Review of The Best of The Lemonheads - The Atlantic Years
by Paul Rees
From Q July 1998
This compilation signals the end of The Lemonheads' association with Atlantic. With no label and his band in a state of stasis, Evan Dando's talent may have finally burnt out. These 19 songs highlight both the degree to which he's squandered his gifts and the wretched effect his herculean drug intake had on them. Dando was pushing the self-destruct button from the minute he formed The Lemonheads as a punk band from the same fertile Boston scene that spawned Pixies.
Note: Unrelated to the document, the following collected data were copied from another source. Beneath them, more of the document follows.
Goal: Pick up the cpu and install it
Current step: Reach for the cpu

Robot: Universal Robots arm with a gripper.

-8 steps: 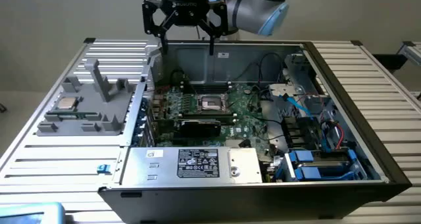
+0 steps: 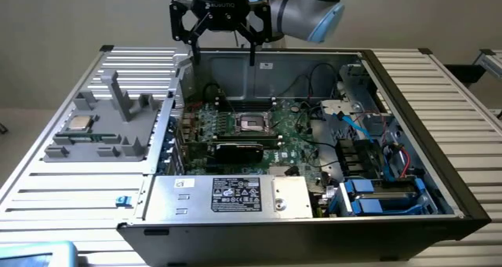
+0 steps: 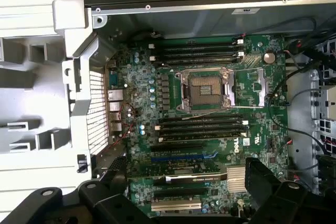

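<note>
1. Gripper [image 2: 223,58]: mine hangs high over the far wall of the open case [image 2: 439,179]. Its two black fingers [image 3: 261,179] are spread wide with nothing between them.
2. The cpu [image 2: 79,123] lies flat, silver top up, on the grey holder [image 2: 117,146]. The holder stands outside the case, on the exterior view's left.
3. The cpu is well apart from my gripper and nothing touches it.
4. Just beside the cpu, toward the near side of the holder, lies a green memory stick [image 2: 79,139].
5. The socket [image 2: 253,122] sits near the middle of the board [image 2: 302,146] inside the case, below my gripper and a little nearer the camera.
6. In the wrist view I look straight down on the socket. Its dark contact field shows inside the metal frame, and a thin wire lever lies along one side.
7. Long black slots [image 3: 202,51] run in rows on both sides of the socket.
8. A labelled metal box [image 2: 227,195] fills the near edge of the case.
9. The case and the holder both rest on a slatted table [image 2: 70,190].
</note>
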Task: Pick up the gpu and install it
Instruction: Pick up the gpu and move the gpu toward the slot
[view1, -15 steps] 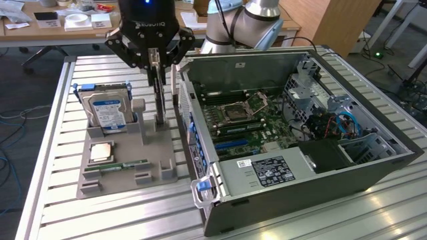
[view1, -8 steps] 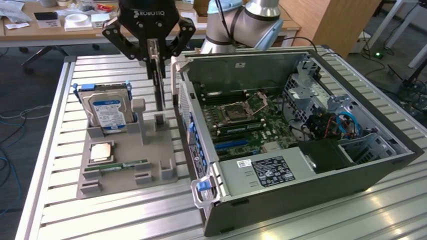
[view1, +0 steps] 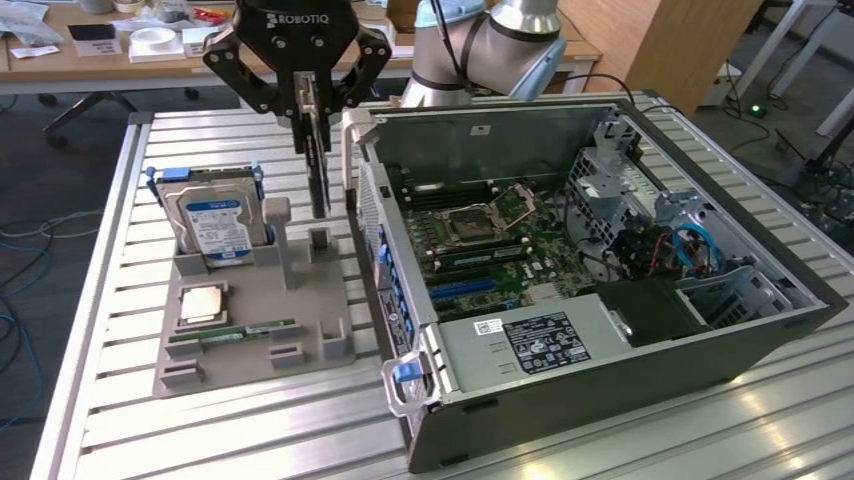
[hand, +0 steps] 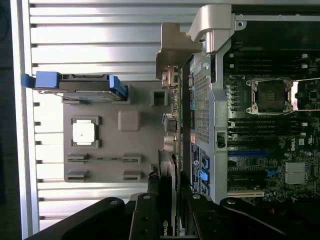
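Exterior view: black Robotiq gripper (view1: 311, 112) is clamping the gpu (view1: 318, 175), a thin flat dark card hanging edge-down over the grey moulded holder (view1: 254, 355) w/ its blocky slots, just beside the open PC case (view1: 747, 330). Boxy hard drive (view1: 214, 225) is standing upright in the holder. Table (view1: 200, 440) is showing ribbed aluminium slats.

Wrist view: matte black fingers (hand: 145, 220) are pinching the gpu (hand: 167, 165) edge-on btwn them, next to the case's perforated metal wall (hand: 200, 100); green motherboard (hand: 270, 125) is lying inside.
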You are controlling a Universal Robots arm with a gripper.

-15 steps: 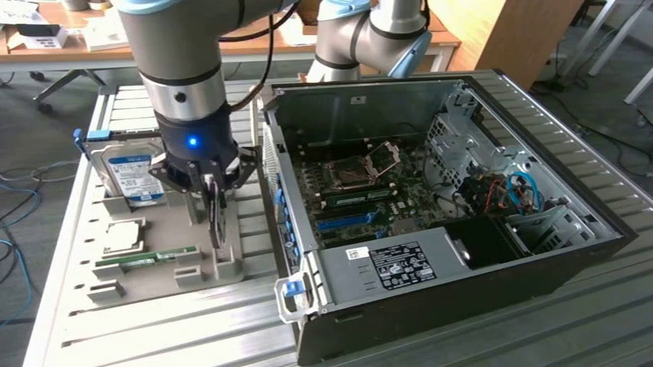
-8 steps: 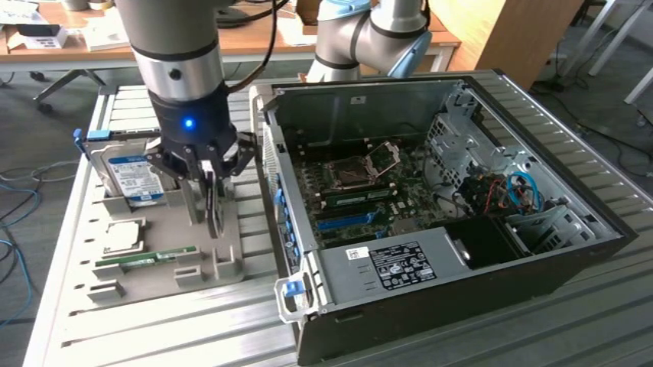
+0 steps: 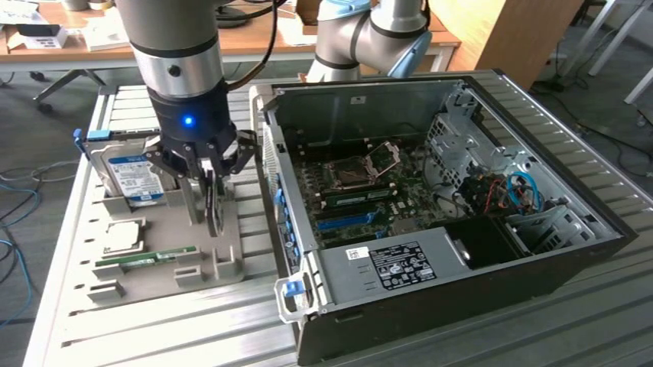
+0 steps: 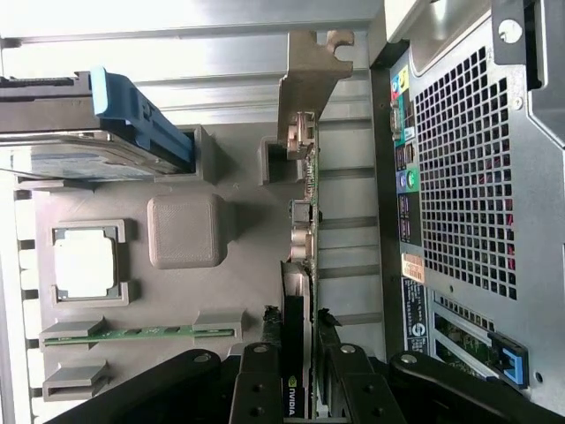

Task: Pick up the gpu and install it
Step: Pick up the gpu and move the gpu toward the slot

They first broke up in 1987, after a chaotic hometown gig where Dando insisted upon playing sections of Guns N'Roses' Sweet Child O' Mine during every song. But while Lemonheads line-ups remained fluid, Dando sharpened his songwriting skills on a triumvirate of albums for indie label Taang!. Atlantic picked up the band for 1990's patchy Lovey, which featured his first great song, Ride With Me, an acoustic version of which is included here. While his voice is indistinct, Dando has a flair for bruised melancholy that stands comparison with his chief inspirations, Gram Parsons and Alex Chilton. It's a fact re-emphasised by the acoustic versions tracks he recorded as B-sides, such as Into Your Arms and Down About It which round off this set. It's A Shame About Ray was Dando's most complete artistic statement. The highlights of that album - the wistful title track, the sparky power pop of Confetti, the punked-up cover of Simon & Garfunkel's Mrs Robinson - are the best of this one. It was downhill from there. 1993's Come On Feel The Lemonheads was allegedly recorded in a blizzard of cocaine and crack and sounded like it, Big Gay Heart and Great Big No being flimsy, throwaway country rockers. Dando at least retained his sense of fun on It's About Time, getting his famously celibate girlfriend/ex-bandmate Juliana Hatfield to sing backing vocals on a song he'd written about her. Three years on, the whimsical The Outdoor Type off Car Button Cloth was equally ingratiating. But as the knockabout It's All True and Hospital show, by then Dando was functioning on autopilot. Where he goes from here is anybody's guess.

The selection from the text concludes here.